● **Exercise prompt**
All lines from the opening of the data to the line containing "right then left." must be returned unchanged, and only those lines.

═════ Data in this exercise ═════

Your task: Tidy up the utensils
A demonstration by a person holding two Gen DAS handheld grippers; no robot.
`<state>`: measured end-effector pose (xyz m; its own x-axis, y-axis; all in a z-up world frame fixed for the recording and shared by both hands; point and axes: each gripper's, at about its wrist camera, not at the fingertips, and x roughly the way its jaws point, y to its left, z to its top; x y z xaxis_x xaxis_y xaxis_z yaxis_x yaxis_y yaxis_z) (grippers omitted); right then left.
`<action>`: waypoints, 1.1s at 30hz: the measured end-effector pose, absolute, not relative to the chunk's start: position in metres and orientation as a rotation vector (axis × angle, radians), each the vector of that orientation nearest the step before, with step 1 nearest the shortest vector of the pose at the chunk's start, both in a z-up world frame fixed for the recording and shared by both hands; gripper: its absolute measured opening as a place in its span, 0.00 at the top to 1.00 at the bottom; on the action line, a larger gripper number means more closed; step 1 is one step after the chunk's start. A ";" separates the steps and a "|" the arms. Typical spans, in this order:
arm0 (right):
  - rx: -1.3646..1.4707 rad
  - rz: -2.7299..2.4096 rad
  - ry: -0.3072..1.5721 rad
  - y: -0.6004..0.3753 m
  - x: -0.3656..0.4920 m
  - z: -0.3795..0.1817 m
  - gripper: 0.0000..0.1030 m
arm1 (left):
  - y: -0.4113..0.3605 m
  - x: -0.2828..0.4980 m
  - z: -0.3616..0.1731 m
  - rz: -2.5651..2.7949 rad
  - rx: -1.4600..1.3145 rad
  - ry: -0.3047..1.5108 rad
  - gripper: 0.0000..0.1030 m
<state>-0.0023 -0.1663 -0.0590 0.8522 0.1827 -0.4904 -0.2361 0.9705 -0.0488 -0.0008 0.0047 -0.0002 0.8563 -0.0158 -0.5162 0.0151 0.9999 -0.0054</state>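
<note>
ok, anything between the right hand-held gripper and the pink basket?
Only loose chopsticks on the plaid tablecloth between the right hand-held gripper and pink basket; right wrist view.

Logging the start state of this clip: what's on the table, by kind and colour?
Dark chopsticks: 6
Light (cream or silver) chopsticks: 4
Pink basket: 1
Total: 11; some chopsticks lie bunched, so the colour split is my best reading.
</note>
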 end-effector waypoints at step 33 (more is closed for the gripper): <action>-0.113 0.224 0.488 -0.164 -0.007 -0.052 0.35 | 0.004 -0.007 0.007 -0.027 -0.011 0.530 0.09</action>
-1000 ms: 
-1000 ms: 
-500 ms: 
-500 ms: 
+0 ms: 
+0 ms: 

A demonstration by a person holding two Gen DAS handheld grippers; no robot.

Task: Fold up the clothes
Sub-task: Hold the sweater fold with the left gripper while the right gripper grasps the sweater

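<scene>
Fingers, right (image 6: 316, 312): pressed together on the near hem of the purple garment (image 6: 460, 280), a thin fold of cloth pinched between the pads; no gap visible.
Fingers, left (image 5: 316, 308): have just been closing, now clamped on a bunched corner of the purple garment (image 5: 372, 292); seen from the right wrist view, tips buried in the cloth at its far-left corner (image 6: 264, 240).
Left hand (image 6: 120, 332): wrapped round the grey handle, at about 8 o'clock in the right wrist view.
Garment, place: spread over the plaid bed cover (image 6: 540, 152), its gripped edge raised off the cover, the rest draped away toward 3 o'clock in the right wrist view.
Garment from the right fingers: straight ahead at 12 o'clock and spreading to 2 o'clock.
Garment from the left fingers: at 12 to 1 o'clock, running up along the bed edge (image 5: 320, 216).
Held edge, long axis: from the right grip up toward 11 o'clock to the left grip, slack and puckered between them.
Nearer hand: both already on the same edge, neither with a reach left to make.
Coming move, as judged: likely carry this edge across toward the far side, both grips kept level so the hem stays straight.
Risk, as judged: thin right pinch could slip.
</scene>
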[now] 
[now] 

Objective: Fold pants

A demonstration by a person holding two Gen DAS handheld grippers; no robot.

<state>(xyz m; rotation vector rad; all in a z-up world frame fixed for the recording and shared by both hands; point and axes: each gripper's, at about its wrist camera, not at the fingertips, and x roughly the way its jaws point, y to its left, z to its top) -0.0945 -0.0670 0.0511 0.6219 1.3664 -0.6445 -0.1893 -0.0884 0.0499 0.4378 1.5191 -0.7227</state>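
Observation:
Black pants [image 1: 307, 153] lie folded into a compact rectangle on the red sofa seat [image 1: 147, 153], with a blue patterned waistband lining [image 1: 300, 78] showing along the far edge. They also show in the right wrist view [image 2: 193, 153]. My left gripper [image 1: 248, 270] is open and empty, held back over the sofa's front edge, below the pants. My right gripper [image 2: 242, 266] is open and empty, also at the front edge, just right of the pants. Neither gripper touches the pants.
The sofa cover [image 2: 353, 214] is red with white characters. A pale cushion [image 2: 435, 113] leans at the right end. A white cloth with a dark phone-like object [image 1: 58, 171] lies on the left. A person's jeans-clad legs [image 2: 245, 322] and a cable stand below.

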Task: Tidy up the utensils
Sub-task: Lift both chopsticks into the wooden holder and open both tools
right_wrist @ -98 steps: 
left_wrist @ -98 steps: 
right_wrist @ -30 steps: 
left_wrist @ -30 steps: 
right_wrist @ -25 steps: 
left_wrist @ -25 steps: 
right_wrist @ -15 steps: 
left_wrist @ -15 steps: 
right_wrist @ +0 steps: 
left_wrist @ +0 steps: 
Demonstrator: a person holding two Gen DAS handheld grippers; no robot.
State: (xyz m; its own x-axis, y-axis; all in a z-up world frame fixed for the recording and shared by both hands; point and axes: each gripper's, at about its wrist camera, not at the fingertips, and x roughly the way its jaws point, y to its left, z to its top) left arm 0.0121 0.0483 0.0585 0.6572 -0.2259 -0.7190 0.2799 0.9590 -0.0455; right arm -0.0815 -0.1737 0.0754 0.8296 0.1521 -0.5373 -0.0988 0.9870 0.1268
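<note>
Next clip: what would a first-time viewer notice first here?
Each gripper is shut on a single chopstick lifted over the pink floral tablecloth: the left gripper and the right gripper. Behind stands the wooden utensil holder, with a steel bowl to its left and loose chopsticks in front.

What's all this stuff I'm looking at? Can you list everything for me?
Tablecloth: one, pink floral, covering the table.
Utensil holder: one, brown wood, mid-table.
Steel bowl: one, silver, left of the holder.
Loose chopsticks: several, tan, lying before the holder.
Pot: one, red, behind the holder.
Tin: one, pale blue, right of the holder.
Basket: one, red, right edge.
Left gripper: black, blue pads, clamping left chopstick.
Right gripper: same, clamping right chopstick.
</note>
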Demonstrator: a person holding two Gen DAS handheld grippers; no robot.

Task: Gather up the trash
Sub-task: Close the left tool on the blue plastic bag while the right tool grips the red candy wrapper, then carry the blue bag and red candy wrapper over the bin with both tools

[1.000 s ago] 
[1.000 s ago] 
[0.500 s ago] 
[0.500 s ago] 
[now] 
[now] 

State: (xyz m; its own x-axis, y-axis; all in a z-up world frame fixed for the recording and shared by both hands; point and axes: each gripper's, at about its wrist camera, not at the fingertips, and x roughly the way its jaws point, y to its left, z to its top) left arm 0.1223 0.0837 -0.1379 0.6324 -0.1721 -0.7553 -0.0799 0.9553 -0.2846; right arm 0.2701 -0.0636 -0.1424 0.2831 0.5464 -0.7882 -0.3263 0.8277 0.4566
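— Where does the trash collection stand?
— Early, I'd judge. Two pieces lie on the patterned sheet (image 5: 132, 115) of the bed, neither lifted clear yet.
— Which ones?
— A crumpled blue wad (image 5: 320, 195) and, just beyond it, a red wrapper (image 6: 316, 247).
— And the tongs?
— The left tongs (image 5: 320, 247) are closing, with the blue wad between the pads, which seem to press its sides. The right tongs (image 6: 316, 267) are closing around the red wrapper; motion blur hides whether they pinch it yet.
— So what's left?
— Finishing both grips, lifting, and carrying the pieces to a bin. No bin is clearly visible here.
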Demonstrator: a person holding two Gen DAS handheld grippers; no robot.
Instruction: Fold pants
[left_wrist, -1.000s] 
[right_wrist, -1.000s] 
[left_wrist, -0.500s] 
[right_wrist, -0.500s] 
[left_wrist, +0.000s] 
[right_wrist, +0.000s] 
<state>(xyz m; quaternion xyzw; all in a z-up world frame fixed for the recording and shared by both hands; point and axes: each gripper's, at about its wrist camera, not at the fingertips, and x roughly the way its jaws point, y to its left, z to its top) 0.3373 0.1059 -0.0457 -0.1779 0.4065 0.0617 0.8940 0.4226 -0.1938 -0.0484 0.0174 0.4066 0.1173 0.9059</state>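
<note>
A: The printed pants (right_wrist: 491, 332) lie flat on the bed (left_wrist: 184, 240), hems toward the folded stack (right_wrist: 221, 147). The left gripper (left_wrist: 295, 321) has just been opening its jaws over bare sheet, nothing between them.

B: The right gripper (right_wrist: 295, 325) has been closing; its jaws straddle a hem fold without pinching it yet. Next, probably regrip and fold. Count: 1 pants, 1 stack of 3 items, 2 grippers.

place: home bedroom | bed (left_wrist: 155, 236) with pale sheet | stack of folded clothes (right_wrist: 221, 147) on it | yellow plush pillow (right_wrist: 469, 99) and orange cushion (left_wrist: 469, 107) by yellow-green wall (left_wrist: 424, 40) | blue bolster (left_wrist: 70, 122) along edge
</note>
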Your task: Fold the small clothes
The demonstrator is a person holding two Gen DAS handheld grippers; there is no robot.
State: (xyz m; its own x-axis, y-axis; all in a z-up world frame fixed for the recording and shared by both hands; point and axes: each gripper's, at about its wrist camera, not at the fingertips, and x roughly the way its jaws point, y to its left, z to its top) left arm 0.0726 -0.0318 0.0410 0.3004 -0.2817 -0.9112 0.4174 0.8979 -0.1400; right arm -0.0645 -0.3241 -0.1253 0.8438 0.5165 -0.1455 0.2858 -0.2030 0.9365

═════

● **Written response**
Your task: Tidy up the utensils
A demonstration by a person holding two Gen DAS handheld grippers; no robot.
`<state>`: measured end-effector pose (xyz m; its own x-axis, y-axis; all in a z-up world frame fixed for the recording and shared by both hands; point and axes: each gripper's, at about its wrist camera, not at the fingertips, and x roughly the way its jaws point, y to its left, z to its top; x y z xaxis_x xaxis_y xaxis_z yaxis_x yaxis_y yaxis_z) (grippers omitted); right then left.

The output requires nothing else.